Segment Start: INFORMATION SHOWN
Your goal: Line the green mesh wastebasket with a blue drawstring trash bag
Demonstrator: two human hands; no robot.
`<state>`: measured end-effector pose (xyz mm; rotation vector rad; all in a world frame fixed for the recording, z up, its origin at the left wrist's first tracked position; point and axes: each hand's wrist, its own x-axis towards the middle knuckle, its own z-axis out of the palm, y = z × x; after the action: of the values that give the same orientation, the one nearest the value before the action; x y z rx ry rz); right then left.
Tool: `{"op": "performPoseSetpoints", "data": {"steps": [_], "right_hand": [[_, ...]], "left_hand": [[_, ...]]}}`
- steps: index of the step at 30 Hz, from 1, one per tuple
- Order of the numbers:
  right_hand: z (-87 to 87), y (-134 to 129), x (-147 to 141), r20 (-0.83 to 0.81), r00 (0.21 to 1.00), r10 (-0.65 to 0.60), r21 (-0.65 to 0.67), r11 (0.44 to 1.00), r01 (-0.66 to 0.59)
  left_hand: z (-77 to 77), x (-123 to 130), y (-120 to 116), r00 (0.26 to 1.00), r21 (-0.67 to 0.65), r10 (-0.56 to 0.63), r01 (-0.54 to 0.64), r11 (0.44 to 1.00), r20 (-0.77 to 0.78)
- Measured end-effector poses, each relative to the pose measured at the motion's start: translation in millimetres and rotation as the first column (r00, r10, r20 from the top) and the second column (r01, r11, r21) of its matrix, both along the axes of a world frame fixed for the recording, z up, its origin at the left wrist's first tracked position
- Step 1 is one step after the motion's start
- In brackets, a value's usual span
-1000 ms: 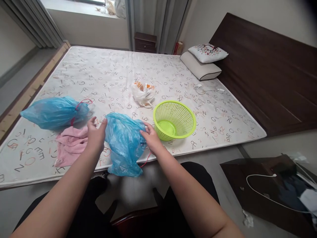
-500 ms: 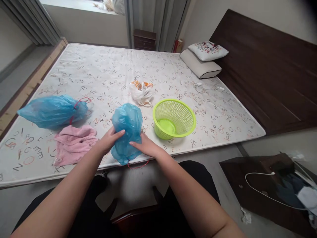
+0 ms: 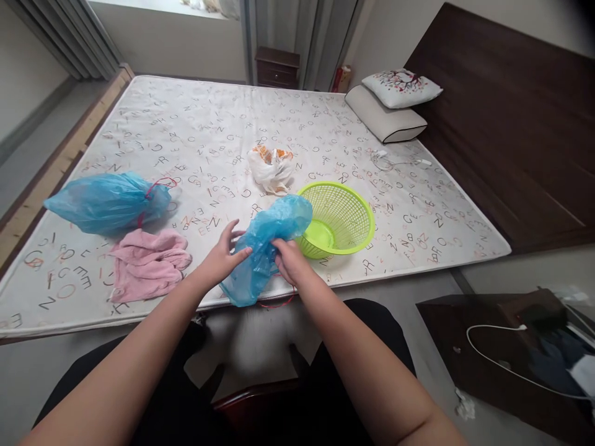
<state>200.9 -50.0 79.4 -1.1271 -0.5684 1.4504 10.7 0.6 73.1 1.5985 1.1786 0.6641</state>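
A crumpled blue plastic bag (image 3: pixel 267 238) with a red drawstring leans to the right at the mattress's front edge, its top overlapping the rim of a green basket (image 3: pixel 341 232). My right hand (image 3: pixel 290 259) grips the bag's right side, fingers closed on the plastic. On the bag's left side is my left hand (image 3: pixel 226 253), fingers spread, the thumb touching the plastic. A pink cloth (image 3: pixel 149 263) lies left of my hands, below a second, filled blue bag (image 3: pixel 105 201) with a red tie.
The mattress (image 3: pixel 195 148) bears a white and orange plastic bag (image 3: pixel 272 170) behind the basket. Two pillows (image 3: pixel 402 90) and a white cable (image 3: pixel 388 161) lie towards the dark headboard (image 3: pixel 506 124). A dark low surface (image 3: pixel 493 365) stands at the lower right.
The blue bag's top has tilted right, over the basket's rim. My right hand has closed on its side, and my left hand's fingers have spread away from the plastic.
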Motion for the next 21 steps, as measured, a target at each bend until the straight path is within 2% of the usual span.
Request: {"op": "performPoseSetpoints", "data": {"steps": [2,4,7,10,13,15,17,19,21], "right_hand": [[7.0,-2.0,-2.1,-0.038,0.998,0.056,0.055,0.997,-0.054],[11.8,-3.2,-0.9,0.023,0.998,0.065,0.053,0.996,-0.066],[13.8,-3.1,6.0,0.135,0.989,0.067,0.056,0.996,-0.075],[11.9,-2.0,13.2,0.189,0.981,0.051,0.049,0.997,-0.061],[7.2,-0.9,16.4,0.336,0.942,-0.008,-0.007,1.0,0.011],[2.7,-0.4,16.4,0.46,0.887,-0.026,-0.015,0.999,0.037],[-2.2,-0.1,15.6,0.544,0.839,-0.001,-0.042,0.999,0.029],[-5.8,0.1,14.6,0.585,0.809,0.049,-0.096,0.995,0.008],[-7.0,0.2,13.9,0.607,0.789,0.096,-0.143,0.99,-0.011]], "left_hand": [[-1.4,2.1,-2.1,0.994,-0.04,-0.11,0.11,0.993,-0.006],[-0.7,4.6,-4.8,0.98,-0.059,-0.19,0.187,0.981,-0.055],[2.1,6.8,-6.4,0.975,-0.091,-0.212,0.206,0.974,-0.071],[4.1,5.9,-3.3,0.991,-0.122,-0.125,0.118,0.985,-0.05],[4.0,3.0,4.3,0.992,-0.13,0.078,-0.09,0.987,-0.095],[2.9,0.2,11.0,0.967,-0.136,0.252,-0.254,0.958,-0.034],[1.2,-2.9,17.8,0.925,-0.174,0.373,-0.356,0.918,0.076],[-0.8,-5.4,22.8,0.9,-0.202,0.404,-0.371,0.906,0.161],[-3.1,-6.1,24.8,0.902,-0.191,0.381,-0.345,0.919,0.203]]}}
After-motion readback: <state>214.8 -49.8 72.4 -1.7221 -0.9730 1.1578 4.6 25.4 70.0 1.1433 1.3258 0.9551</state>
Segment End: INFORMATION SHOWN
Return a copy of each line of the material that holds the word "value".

EXERCISE RESPONSE:
`<state>`: measured end-effector pose (xyz mm; rotation vector rad; all in a world frame fixed for the recording, z up, its origin at the left wrist's first tracked position; point and axes: each hand's wrist, its own x-axis towards the middle knuckle, its own z-axis out of the palm, y = z × x; after the action: of the values that give the same orientation, the one nearest the value before the action; x y z rx ry rz); right then left.
- In brackets, a value's usual span

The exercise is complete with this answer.